## What needs to be done
The answer must consist of every line in the data below that holds the word "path".

## Exercise data
-------------------------
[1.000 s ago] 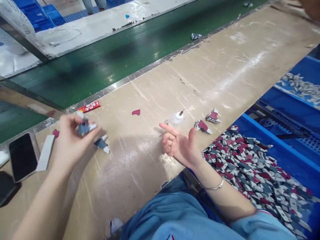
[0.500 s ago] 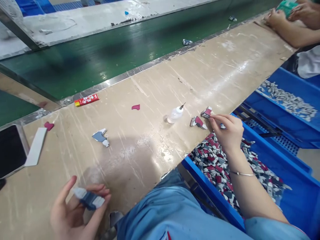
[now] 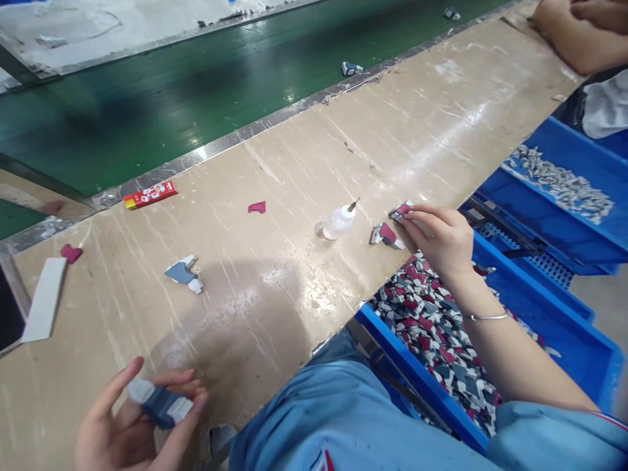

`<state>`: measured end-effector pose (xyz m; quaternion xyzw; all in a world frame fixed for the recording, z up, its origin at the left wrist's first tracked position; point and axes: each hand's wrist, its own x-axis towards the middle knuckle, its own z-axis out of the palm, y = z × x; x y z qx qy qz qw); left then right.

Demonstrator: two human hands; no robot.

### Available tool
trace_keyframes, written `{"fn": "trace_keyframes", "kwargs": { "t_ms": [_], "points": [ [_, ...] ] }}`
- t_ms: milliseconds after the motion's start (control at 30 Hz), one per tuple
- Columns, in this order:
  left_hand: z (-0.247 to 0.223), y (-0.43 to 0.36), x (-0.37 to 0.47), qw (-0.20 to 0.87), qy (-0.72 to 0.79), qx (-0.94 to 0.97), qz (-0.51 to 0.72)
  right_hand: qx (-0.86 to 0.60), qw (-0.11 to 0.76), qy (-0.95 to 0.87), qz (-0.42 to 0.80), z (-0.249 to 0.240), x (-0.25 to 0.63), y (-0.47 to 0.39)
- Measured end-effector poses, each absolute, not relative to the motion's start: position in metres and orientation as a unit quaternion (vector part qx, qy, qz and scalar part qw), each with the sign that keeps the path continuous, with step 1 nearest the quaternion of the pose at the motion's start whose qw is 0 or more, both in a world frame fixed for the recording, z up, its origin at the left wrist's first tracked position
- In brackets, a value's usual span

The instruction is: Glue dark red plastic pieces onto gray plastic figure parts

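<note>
My left hand (image 3: pixel 140 422), low at the left, is closed around a blue-and-white plastic piece (image 3: pixel 161 403). Over the bench's near edge, my right hand (image 3: pixel 439 239) pinches a small maroon, white and dark plastic piece (image 3: pixel 401 210), which is at the bench top. Just beside it lies a similar maroon-and-white piece (image 3: pixel 387 235). A clear squeeze bottle (image 3: pixel 339 222) with a thin dark needle tip stands to the left of these. Farther left rest a flat maroon piece (image 3: pixel 257 207) and a blue-grey and white piece (image 3: pixel 184 273).
Below my right arm is a blue bin (image 3: pixel 409 363) full of maroon, white and dark pieces. Another blue bin (image 3: pixel 579 239) holds pale pieces. A red packet (image 3: pixel 150 194), white strip (image 3: pixel 45 299) and maroon piece (image 3: pixel 71 253) lie left. Behind runs a green belt (image 3: pixel 220 98); another person's arm (image 3: pixel 583 39) rests far right.
The view has shifted slightly, so bench items appear farther left. My right hand still pinches its piece at the bench edge, and my left hand keeps its blue-and-white piece.
</note>
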<state>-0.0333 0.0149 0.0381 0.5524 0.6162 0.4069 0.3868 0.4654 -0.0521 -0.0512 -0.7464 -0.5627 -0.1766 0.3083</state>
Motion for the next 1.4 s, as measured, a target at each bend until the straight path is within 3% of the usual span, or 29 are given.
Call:
{"fn": "trace_keyframes", "kwargs": {
  "t_ms": [300, 833, 900, 967, 1067, 1133, 1200, 1400],
  "points": [
    [0.046, 0.023, -0.026, 0.384, 0.585, 0.585, 0.411, -0.764, 0.35, -0.526, -0.13, -0.055, 0.465, -0.049],
    [0.039, 0.01, -0.037, 0.419, 0.621, 0.555, 0.361, -0.773, 0.374, -0.511, -0.039, -0.017, 0.459, -0.053],
    [0.036, 0.013, -0.039, 0.432, 0.633, 0.535, 0.355, -0.745, 0.457, -0.486, 0.025, -0.006, 0.43, -0.054],
    [0.031, 0.016, -0.042, 0.45, 0.637, 0.52, 0.349, -0.654, 0.566, -0.451, 0.221, 0.001, 0.388, -0.05],
    [0.025, 0.018, -0.042, 0.48, 0.629, 0.516, 0.328, -0.585, 0.564, -0.443, 0.378, 0.004, 0.32, -0.03],
    [0.021, 0.017, -0.038, 0.484, 0.621, 0.523, 0.327, -0.476, 0.604, -0.321, 0.553, 0.002, 0.289, -0.006],
    [0.019, 0.014, -0.032, 0.491, 0.605, 0.534, 0.326, -0.411, 0.637, -0.248, 0.603, -0.001, 0.276, 0.019],
    [0.015, 0.002, -0.008, 0.509, 0.583, 0.541, 0.33, -0.393, 0.674, -0.228, 0.582, -0.003, 0.295, 0.061]
  ]
}}
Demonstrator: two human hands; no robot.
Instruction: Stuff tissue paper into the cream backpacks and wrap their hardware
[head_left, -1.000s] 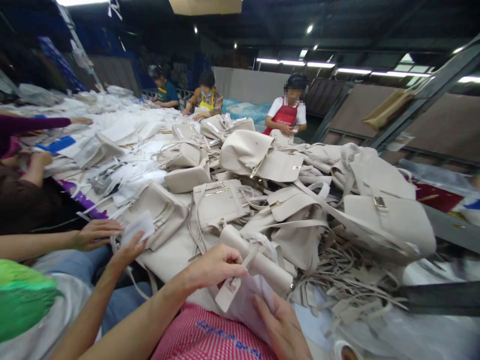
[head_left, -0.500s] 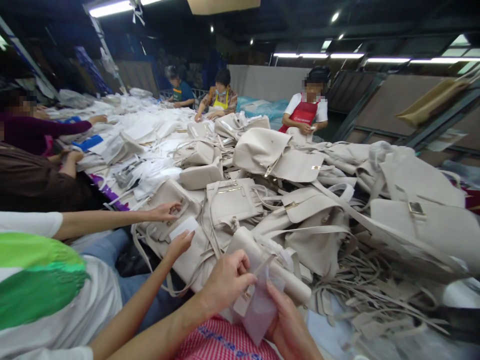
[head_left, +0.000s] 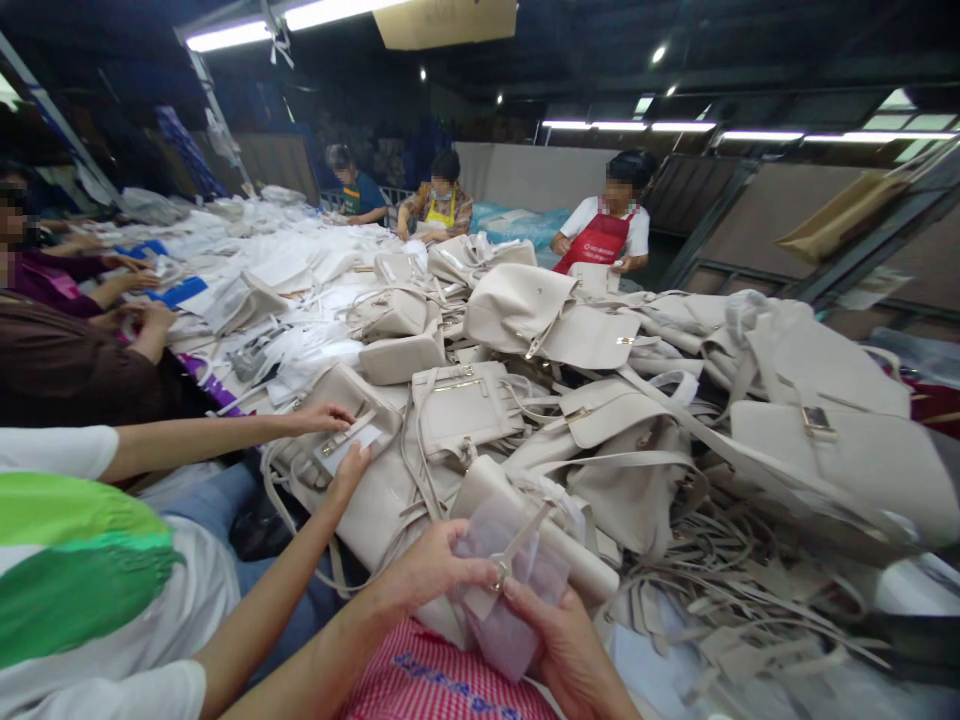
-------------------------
## Solution for this exercise
- Measured end-effector poses, each absolute, not relative to the motion's start: position in metres and orientation as a unit quaternion (vector part qx, qy, qz and scalar part qw), each with the sign that keeps the path continuous, with step 1 nearest the quaternion of the pose at the motion's start whose qw is 0 or more, both in a world frame fixed for the recording, z up, its origin at the left wrist's first tracked position
Motion for the next 1.4 s, as measured, a target at each bend until the straight path is within 3% of the usual span, or 29 are given.

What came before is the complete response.